Start of SUPPLIED INFORMATION

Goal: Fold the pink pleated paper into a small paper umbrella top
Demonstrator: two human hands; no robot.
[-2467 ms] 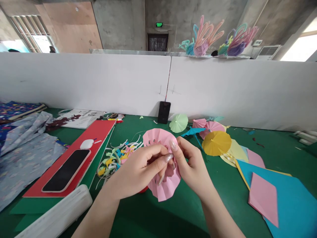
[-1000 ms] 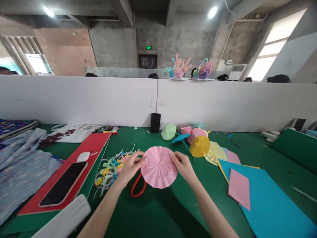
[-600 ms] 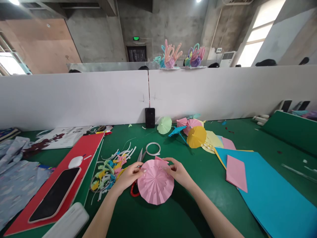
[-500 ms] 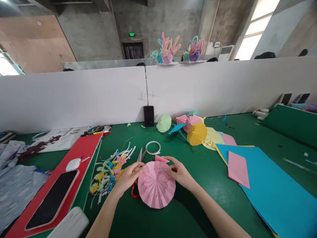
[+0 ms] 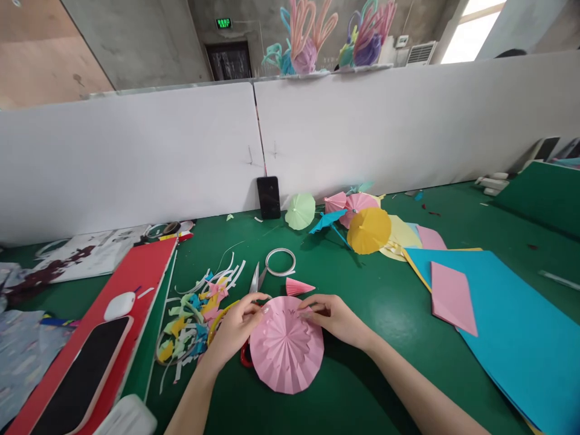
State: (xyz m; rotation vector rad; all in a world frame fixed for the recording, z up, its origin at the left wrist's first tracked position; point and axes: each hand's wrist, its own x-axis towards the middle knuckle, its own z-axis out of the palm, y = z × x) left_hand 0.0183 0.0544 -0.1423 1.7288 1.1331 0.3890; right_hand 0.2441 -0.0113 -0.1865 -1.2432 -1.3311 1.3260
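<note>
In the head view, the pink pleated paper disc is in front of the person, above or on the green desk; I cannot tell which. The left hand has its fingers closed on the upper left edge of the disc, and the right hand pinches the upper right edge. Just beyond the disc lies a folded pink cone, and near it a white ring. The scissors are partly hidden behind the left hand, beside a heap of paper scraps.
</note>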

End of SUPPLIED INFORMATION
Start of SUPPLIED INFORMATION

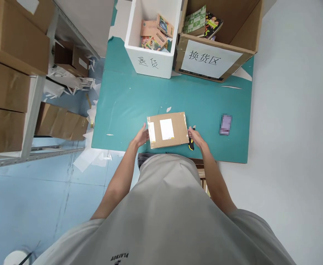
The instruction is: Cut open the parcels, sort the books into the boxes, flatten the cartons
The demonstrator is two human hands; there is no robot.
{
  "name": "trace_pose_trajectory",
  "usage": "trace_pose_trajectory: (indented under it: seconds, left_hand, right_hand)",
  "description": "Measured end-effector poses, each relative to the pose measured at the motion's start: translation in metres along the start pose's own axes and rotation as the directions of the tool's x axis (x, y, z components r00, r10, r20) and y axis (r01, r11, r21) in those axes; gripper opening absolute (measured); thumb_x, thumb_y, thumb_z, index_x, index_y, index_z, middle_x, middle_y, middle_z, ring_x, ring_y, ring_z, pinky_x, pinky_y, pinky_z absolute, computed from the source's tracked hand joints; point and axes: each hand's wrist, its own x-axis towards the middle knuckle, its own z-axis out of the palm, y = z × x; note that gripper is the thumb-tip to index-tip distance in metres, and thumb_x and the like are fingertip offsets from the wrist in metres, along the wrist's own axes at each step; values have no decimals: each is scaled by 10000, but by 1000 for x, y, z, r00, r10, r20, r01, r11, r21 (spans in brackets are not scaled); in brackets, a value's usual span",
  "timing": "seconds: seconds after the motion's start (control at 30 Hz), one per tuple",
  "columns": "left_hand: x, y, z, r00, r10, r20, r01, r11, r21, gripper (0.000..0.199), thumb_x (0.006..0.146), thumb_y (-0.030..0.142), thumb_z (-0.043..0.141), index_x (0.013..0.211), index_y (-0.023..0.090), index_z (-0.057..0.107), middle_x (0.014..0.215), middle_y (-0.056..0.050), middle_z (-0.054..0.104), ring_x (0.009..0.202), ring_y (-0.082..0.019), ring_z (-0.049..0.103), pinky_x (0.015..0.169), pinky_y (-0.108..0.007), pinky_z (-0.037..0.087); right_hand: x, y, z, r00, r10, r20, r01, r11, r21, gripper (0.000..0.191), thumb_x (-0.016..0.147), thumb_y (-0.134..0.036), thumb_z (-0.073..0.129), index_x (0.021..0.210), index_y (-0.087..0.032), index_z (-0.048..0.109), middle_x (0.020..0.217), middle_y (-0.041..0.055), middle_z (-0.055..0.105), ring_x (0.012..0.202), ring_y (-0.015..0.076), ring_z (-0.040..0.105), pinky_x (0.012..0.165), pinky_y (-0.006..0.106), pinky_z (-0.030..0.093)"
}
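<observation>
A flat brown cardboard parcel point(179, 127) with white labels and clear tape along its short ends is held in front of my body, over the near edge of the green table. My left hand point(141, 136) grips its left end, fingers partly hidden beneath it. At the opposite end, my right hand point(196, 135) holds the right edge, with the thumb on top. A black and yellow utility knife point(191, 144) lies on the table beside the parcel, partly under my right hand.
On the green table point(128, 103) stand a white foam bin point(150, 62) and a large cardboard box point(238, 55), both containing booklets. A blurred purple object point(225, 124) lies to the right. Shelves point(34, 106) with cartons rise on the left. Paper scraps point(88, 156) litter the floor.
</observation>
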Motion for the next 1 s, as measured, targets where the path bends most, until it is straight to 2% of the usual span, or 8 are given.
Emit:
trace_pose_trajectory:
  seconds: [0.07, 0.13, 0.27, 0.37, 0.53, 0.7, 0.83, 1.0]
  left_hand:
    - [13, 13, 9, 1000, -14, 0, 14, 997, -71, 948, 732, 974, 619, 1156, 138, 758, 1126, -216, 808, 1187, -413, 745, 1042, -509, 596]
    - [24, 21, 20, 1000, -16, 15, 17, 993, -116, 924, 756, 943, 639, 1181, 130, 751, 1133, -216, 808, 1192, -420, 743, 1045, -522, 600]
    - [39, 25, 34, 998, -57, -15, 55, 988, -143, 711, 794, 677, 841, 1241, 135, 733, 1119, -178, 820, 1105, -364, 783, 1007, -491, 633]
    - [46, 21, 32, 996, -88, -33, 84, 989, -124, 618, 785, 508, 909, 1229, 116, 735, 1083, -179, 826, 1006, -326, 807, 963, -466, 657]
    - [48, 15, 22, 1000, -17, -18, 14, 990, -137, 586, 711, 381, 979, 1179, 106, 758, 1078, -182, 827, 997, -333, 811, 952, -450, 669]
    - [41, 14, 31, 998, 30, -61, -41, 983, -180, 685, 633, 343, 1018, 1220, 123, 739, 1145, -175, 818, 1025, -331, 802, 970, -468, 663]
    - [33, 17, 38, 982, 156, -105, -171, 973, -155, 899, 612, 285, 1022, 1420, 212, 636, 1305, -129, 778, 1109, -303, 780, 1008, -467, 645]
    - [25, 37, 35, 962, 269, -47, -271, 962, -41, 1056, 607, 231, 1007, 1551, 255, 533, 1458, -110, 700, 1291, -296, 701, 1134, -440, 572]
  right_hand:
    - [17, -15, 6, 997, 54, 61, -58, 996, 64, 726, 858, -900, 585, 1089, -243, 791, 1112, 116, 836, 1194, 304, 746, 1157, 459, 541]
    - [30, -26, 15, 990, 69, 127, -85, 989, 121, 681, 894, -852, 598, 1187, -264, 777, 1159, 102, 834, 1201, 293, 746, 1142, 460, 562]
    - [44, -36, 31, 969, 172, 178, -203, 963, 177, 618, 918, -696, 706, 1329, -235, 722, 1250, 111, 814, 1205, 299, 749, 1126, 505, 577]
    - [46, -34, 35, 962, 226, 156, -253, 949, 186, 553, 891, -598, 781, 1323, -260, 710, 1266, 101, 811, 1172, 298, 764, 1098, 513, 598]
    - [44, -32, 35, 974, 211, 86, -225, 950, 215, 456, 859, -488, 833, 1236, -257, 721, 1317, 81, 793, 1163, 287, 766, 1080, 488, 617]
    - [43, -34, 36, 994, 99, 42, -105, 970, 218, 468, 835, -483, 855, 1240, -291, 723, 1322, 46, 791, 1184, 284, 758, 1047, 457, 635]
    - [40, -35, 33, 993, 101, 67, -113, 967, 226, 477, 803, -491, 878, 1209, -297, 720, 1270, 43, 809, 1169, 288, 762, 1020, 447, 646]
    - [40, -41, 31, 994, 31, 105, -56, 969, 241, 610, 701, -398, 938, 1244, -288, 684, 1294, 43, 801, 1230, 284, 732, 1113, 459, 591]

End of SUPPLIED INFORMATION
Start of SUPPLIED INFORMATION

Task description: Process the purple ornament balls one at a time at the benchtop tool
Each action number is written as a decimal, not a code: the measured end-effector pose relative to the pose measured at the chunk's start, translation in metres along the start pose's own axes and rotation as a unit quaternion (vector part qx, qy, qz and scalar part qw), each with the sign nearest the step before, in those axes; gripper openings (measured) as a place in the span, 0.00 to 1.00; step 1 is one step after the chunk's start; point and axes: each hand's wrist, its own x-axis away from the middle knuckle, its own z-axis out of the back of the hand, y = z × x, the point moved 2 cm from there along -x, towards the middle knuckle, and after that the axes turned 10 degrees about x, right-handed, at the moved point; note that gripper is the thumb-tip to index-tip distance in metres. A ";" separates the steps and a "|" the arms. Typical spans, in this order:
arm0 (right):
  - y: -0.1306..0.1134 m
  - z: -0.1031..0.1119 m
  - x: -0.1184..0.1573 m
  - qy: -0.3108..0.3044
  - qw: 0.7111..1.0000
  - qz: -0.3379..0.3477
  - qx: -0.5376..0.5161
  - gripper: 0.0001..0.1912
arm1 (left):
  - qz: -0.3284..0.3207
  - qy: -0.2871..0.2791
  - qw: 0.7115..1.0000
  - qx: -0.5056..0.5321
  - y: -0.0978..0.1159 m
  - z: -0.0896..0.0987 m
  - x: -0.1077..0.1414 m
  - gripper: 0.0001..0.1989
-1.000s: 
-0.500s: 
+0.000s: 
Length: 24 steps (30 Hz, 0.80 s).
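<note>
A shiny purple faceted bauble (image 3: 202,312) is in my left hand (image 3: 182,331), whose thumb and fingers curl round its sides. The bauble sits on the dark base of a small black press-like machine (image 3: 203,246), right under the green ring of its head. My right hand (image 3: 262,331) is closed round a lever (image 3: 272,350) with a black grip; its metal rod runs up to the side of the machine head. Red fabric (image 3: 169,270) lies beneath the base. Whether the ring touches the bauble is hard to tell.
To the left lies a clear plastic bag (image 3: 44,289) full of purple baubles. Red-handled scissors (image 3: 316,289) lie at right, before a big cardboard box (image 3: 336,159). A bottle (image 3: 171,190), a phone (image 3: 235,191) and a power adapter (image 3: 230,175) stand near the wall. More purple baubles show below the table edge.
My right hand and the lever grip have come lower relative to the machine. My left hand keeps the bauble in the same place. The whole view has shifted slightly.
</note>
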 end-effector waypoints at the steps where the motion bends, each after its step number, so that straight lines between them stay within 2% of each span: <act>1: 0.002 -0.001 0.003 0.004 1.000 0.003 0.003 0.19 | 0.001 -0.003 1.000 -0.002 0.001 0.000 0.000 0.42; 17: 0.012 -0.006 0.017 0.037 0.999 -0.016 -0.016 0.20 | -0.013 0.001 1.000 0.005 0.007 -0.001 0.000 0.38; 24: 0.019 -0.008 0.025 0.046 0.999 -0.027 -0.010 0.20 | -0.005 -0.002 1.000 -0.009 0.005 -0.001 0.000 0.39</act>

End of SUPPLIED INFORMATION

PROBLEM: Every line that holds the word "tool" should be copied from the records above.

FINISHED EXERCISE:
  "description": "Measured end-effector poses, each relative to the pose measured at the motion's start: translation in metres along the start pose's own axes and rotation as the directions of the tool's x axis (x, y, z components r00, r10, r20) and y axis (r01, r11, r21) in those axes; gripper opening absolute (measured); thumb_x, thumb_y, thumb_z, index_x, index_y, index_z, middle_x, middle_y, middle_z, ring_x, ring_y, ring_z, pinky_x, pinky_y, pinky_z absolute, computed from the source's tracked hand joints; point and axes: each hand's wrist, its own x-axis towards the middle knuckle, its own z-axis out of the palm, y = z × x; note that gripper is the thumb-tip to index-tip distance in metres, and thumb_x and the like are fingertip offsets from the wrist in metres, along the wrist's own axes at each step; values have no decimals: each is scaled by 10000, but by 1000 for x, y, z, r00, r10, r20, r01, r11, r21 (spans in brackets are not scaled); in brackets, a value's usual span",
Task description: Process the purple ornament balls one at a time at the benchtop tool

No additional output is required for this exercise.